If the auditors’ request to see the firm’s TITLA/RESPA Audit procedures file and the response is that “there is no such file,” what does one imagine will be the response? Does, “Oh, no sweat, we will come back next week” sound correct? If the brokerage doesn’t respect the law or the consumer enough to have such a file then there is really nothing to discuss, it is now just a matter of how much the fine is going to be.

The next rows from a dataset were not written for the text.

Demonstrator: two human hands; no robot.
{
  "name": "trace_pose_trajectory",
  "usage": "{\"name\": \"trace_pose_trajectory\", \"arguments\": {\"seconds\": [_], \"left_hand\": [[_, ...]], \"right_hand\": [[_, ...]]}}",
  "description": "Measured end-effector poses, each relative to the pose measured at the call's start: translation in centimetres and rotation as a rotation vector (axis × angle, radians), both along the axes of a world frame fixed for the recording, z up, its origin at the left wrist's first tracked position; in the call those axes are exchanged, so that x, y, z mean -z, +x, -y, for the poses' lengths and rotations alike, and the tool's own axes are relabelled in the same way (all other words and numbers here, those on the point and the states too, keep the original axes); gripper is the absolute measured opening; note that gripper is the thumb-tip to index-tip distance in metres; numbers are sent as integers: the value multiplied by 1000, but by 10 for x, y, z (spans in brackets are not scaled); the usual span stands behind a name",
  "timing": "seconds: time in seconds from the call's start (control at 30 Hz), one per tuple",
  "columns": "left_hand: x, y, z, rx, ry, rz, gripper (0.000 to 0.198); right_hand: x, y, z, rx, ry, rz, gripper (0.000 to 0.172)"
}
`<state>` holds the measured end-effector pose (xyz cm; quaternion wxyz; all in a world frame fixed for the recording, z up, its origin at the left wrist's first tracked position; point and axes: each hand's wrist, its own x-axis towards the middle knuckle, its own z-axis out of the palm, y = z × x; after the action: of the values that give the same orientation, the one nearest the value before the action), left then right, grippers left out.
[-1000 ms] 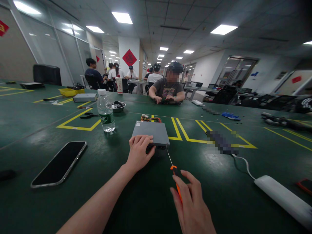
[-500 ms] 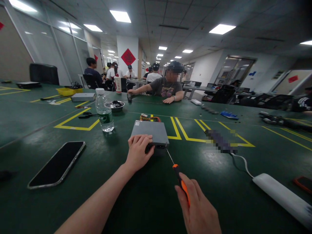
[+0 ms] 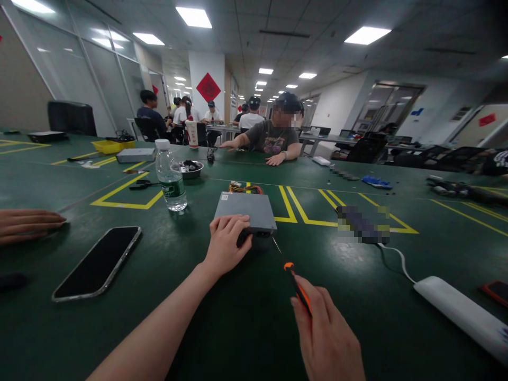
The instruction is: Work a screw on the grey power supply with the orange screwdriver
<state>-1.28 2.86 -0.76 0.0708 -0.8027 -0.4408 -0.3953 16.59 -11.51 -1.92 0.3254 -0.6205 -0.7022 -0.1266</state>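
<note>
A flat grey metal box (image 3: pixel 246 210) lies on the green table (image 3: pixel 238 317), with coloured wires (image 3: pixel 241 188) at its far end. My left hand (image 3: pixel 226 244) rests on the box's near edge, fingers curled over it. My right hand (image 3: pixel 327 338) is closed round the orange-and-black handle of a screwdriver (image 3: pixel 294 280). The thin shaft points at the box's near right corner, its tip just short of it.
A dark phone (image 3: pixel 98 261) lies at the left, a water bottle (image 3: pixel 170 176) beyond it. Another person's hand (image 3: pixel 27 224) rests at the left edge. A white power strip (image 3: pixel 460 316) and cable lie right. A person (image 3: pixel 273 138) sits opposite; others work behind.
My right hand closed on the screwdriver handle and drew it slightly back from the box. Another person's hand came in at the left. The person opposite reached out an arm.
</note>
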Motion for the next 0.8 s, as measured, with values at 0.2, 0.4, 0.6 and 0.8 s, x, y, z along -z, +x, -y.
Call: {"name": "trace_pose_trajectory", "arguments": {"seconds": [0.2,0.4,0.6,0.8], "left_hand": [[0,0,3,-1,-18,-53,31],[-1,-1,4,-4,-6,-106,35],[-2,-1,7,-71,34,-144,36],[-2,-1,10,-82,6,-159,36]], "right_hand": [[1,-19,-1,-42,232,158,32],[-12,-9,-2,-12,171,124,32],[-9,-19,-2,-58,183,179,33],[-11,-13,-1,-50,179,91,28]]}}
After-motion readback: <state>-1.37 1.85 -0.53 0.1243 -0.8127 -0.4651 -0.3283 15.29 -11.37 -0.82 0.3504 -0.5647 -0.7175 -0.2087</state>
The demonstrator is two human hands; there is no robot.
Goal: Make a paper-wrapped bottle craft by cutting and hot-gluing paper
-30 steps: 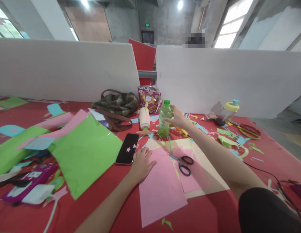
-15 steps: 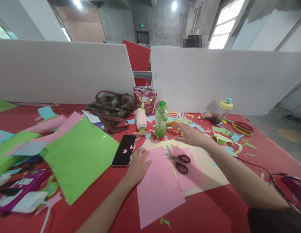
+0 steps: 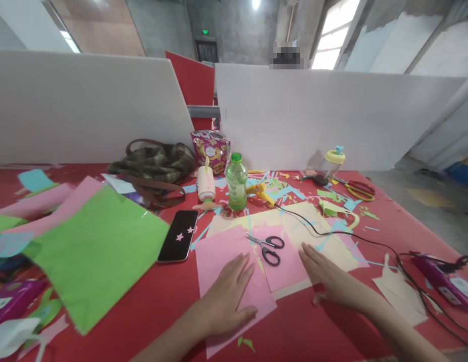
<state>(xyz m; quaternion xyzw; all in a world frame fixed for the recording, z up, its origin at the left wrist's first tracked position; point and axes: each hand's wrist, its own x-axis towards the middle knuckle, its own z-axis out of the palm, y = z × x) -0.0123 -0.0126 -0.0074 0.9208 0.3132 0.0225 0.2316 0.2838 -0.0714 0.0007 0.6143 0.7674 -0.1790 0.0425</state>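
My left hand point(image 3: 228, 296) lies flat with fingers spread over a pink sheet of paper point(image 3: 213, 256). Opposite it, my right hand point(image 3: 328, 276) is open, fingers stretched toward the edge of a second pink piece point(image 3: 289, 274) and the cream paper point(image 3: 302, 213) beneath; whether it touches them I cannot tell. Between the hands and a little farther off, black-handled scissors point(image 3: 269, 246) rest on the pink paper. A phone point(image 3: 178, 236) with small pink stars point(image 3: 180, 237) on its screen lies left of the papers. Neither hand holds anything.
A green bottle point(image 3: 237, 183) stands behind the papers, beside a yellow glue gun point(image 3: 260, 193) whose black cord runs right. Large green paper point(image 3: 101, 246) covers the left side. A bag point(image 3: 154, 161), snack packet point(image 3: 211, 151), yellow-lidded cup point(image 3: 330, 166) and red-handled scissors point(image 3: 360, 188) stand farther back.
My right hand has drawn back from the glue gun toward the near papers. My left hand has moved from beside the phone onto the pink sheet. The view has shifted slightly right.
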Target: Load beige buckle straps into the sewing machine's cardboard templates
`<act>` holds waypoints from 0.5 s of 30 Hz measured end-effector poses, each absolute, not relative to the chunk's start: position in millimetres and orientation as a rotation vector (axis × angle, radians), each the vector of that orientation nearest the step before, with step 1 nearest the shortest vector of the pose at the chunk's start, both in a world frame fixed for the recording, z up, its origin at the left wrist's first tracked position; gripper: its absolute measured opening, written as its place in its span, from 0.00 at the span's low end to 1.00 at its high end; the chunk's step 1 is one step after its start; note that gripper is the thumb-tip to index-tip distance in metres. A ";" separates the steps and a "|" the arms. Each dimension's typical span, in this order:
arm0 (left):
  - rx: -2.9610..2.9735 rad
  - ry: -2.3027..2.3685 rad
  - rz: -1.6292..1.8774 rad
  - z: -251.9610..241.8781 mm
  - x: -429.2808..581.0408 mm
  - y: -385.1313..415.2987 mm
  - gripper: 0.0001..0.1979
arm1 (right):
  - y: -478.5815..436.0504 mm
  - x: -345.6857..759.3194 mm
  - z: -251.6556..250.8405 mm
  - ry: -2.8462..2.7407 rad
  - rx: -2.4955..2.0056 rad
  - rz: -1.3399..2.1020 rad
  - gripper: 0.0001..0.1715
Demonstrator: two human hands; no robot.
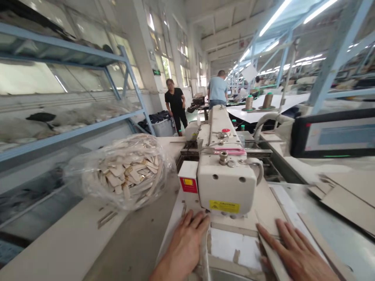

What should be in the magic file(s) is the evidence of what efforts the brokerage has made to date to comply with the new rules. This effort is referred to as “due diligence.” It is the sum total of the efforts made by the brokerage to prepare for an audit. One doesn’t have to be an expert on fires to prepare for a possible fire. Initial due diligence is nothing more than common sense and respect. The file might contain evidence that the firm has undertaken the following:
- To be aware of the new TITLA rules and existing RESPA regulations and be committed to protecting clients and consumers to the fullest extent
- To inform its staff and agents that these rules and regulations exist and to have evidence of their agreement to comply
- Provide competent orientation, training and coaching on the new rules and existing regulations for all responsible parties, staff and agents
- To establish competent policies and procedure that inform and protect customers and clients regarding the new rules and existing regulations
- To designate specific individuals to be responsible for various elements of its compliance program
- To initiate specific procedures to monitor compliance and respond to possible violations including written warnings and appropriate sanctions
- To monitor the CFPB website for new developments
The creation of the file doesn’t require lawyers, experts or days of work, nor does it guarantee that there won’t be a fine. These are common sense steps that any reasonably competent executive or manager should be able to complete. There will be plenty of time for bureaucratic complexities. As the Bureau and the industry experience with these matters grows, so will the file and the programs it supports. In the meantime the sage advice is to “show you give a darn and DO SOMETHING!”